NFS – What are some problems?
Few NFS servers may log the error messages while requests are been received with the invalid file handles, however many just ignore it that helps the attackers who try to guess the file handles. In case, you have a choice, select the NFS server, which may log requests with the invalid file handles (and this might not be a default configuration on the servers that support logging; and check to ensure you not just have a capability, however have enabled that).
The system has 3 problems. First, that there are the difficulties with an initial authentication. Besides, usual problems in using the forgeable IP addresses for the authentication, there is one more method for the attackers to authenticate the illicitly. RPC port service gives the forwarding service where the client will send the request to the service through location server.
The request can show to mountd like it is issued by a location service that is running on a server. In case, mountd allows server to mount the own file systems, then the attacker will send the mount request by using forwarding feature to get the valid file handle. In order, to deal with this, the server must deny itself an access, or forwarding feature of a port location service must get disabled (and best choice is to do all).
Second problem with the mountd authentication needs to do with an use of file handle as the authentication token. In case, attacker will determine the valid file handle without any help from mountd, then attacker will use that without any further authentication. Just guessing randomly will not work; the NFS version 2 makes use of 32byte file handles, as well as NFS version 3 makes use of variable length file handles to 64bytes long.

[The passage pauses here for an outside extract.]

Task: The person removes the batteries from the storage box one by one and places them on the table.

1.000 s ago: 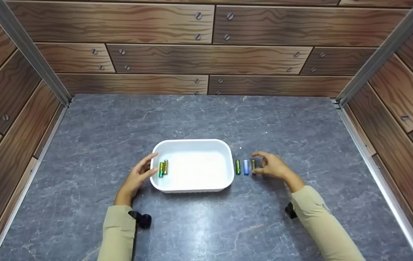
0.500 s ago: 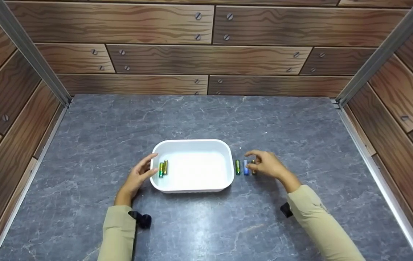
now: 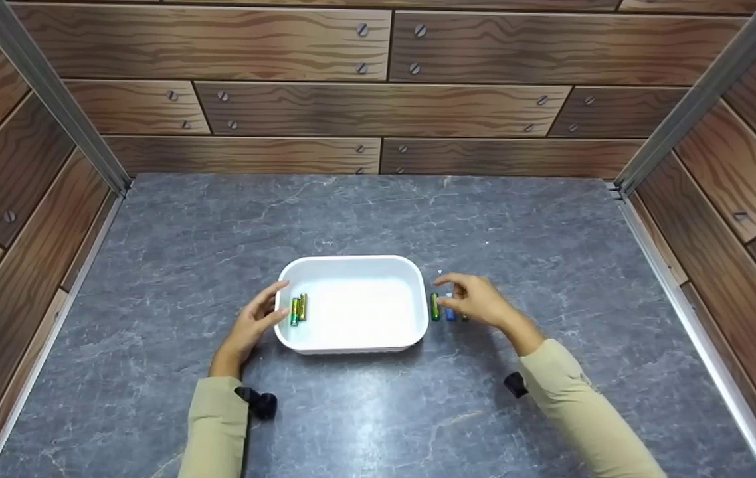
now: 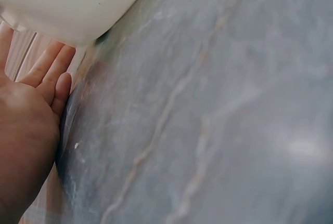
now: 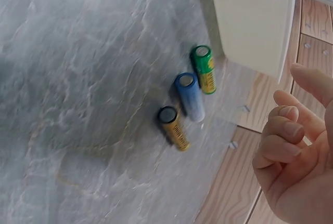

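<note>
My left hand [image 3: 252, 325] is at the left end of a white plastic tub [image 3: 351, 349], its thumb and a fingertip at the rim. In the left wrist view, its fingers [image 4: 47, 68] stretch out beside the tub's wall. Two green-and-gold batteries [image 3: 299, 309] lie inside near that end. My right hand [image 3: 477, 302] hovers over the batteries right of the tub, thumb and index finger apart with nothing between them. A green-and-yellow battery [image 5: 204, 69], a blue-and-white battery [image 5: 190, 96] and a black-and-gold battery [image 5: 174, 128] lie there in a row. From the head, the hand partly covers the latter two.
The dark grey marbled tabletop [image 3: 378, 219] spreads around the tub. Wood-patterned walls [image 3: 378, 109] with metal corner posts [image 3: 52, 99] enclose it at the back and sides. Small white specks lie beyond the right-hand batteries.
My right hand has moved left along the row, from the black-and-gold battery past the blue one towards the green one. The batteries, the tub and my left hand have stayed put.
</note>
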The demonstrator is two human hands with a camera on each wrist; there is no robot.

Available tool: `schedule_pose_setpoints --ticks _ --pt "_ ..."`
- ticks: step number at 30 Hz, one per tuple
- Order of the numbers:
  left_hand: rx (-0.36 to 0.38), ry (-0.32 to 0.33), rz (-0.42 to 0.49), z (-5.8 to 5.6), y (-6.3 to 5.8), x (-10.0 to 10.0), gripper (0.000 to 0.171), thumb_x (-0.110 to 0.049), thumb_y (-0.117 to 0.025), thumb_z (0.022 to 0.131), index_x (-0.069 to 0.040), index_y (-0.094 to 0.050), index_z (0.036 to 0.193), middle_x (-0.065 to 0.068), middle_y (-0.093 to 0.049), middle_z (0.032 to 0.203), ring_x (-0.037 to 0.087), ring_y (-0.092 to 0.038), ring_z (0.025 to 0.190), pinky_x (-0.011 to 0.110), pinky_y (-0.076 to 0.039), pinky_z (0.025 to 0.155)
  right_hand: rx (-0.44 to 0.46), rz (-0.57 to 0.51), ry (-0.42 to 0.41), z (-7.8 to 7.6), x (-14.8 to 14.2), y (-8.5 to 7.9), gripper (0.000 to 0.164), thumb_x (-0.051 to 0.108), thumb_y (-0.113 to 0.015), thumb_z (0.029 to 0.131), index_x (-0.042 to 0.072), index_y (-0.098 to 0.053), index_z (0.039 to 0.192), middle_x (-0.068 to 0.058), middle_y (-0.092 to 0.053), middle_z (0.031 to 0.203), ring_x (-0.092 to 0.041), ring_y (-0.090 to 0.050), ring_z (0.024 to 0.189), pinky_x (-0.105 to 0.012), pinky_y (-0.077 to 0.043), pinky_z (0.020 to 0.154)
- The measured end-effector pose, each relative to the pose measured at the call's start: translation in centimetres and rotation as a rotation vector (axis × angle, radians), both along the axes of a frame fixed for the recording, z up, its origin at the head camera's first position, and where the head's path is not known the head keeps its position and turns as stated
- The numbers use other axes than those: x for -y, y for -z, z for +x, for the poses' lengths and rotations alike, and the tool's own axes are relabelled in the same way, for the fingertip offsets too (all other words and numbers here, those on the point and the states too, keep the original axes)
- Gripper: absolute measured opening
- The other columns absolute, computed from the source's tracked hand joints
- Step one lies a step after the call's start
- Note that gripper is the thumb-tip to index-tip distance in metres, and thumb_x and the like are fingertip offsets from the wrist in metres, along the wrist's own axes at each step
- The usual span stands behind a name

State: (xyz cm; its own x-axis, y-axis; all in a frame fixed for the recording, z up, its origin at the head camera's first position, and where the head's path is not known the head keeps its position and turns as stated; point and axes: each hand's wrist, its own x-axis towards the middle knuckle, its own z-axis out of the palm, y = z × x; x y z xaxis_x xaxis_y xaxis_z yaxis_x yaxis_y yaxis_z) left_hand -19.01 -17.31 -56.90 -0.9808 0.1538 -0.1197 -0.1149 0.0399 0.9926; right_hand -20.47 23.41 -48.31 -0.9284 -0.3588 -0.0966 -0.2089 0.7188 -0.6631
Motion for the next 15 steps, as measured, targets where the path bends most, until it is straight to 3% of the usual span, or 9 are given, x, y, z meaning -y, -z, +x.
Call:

However, attackers do not need to guess randomly as NFS implementations generally impose the structure to file handles. Just the component of file handle data is totally random, and it is a part attacker needs to guess. The implementations differ on how much of random data there is; very early implementations are mainly bad about that, making use of file handles, which are totally based on time the file system was made that is simple to guess.
Modern implementations of the NFS have also addressed the problem, as well as patches are accessible for a lot of older implementations.